Garth Coombs has accumulated an impressively strong teaching record in the Department of Psychology, having served as a teaching fellow for several of the introductory and foundational courses in the department. But it is the depth and breadth of his teaching and mentoring and they success he has had in those roles that make Garth truly deserving of this award.
“Garth is one of the most accomplished and dedicated TFs our department has seen in recent years,” says Department Chair Mahzarin Banaji. “He has sought out every possible opportunity to build and broaden his teaching and mentorship skills as a graduate student, and he has demonstrated excellence across different categories of courses, TF roles, and classroom/lab-based instruction.”
In spring 2018, Garth served as tutor for the department’s sophomore tutorial “Contemporary Issues in Psychology: Intensive Cross-level Analyses for Cognitive Neuroscience and Evolutionary Psychology.” In this small weekly seminar, students are taught how to read, write, and think like psychological scientists. “This is an intensive course that involves tremendous investment on the part of the tutors, and thus only graduate students who are very serious about teaching and working closely with undergraduates apply,” says Banaji. “Garth was an absolute star as a tutor, beloved by his students and respected by other tutors for the clear advice on writing and lesson planning he offered in group meetings.”

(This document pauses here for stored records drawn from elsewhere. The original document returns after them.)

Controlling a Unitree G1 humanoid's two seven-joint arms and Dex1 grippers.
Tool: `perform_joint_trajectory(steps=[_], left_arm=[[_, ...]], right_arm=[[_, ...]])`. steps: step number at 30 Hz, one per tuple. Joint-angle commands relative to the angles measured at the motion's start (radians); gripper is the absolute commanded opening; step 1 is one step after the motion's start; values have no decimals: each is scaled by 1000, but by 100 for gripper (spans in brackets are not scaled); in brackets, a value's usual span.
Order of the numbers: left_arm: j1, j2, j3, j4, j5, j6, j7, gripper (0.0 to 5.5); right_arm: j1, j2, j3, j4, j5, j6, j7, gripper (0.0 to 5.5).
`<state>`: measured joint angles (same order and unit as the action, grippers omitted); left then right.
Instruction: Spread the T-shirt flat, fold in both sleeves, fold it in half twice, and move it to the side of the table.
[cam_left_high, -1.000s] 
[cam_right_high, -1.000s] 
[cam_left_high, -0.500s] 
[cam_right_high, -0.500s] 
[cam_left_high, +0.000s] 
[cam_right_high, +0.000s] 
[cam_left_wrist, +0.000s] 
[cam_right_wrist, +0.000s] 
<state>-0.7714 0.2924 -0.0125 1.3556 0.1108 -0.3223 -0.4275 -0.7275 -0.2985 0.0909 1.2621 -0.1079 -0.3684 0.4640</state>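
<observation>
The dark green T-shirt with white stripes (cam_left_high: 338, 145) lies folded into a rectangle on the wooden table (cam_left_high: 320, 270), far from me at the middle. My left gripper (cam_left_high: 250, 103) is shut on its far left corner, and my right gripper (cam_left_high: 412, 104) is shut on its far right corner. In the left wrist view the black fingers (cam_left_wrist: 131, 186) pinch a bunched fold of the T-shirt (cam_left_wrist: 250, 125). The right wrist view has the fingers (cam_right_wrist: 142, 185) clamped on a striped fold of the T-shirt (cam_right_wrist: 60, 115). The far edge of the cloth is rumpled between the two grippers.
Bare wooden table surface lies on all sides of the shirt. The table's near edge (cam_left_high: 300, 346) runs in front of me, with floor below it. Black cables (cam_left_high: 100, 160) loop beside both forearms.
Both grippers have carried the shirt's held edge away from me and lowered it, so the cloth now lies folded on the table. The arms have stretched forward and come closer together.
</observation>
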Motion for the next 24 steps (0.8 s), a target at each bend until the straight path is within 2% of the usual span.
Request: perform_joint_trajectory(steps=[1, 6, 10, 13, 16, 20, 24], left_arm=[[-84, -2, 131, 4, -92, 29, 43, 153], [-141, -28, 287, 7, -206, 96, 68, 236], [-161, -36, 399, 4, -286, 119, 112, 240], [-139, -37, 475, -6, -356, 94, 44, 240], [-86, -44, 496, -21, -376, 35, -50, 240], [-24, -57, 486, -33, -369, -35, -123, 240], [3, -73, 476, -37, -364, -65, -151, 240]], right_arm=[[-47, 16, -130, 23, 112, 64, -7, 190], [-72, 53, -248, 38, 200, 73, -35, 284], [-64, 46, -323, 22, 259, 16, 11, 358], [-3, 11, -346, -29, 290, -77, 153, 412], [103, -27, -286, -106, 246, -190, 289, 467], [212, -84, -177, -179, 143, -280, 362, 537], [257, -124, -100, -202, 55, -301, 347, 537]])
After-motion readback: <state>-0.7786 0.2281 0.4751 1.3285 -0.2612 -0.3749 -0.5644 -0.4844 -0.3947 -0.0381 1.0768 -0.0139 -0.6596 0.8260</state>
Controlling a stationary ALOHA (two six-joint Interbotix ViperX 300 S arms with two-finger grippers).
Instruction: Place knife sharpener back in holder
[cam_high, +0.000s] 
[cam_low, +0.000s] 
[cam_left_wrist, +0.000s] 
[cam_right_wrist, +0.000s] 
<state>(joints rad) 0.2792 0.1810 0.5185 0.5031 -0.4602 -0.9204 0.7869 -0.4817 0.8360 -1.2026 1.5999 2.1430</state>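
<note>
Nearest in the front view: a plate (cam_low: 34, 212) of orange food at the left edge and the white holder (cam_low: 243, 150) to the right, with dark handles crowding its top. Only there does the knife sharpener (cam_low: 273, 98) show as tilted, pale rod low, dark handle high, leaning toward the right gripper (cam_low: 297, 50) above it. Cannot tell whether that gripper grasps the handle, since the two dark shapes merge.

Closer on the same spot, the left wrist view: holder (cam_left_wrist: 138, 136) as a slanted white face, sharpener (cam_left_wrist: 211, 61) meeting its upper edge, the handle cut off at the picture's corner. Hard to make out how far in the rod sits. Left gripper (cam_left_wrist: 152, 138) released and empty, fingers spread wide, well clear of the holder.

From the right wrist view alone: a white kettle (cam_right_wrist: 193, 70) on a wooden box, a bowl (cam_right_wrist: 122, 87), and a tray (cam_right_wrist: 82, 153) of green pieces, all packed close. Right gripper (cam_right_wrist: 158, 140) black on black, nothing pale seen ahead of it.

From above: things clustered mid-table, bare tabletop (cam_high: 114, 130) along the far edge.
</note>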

The themes that arise in student comments reflect Garth’s strengths as an instructor. First is the quality of his feedback on written assignments. As one student put it, Garth provided “the best writing feedback I have ever received.” Second is the comfortable, respectful, and inclusive atmosphere he fosters in his classrooms, where students feel invited to participate and can easily express confusion and concerns. In his classroom, students feel heard: “He really listens,” one student commented. The connection that Garth builds with students fosters their learning and makes every class both fun and productive.
Outside of the classroom, Garth has worked with several undergraduates on research projects, including “In Depth Study of Real-World Behaviors & Brain States in College Students,” an honors thesis by a neurobiology concentrator, and “Individual Variability in Personality and Social Behaviors,” an independent study by a psychology concentrator. As in the classroom, Garth excels in his engagement. “Students gravitate toward working with Garth because of his encouraging and invested mentoring style,” says Banaji, “and his research interests naturally spark excitement in undergraduates.”
Garth, the Graduate School of Arts and Sciences is pleased to present you with the Derek C. Bok Award for Excellence in Graduate Student Teaching of Undergraduates. Congratulations!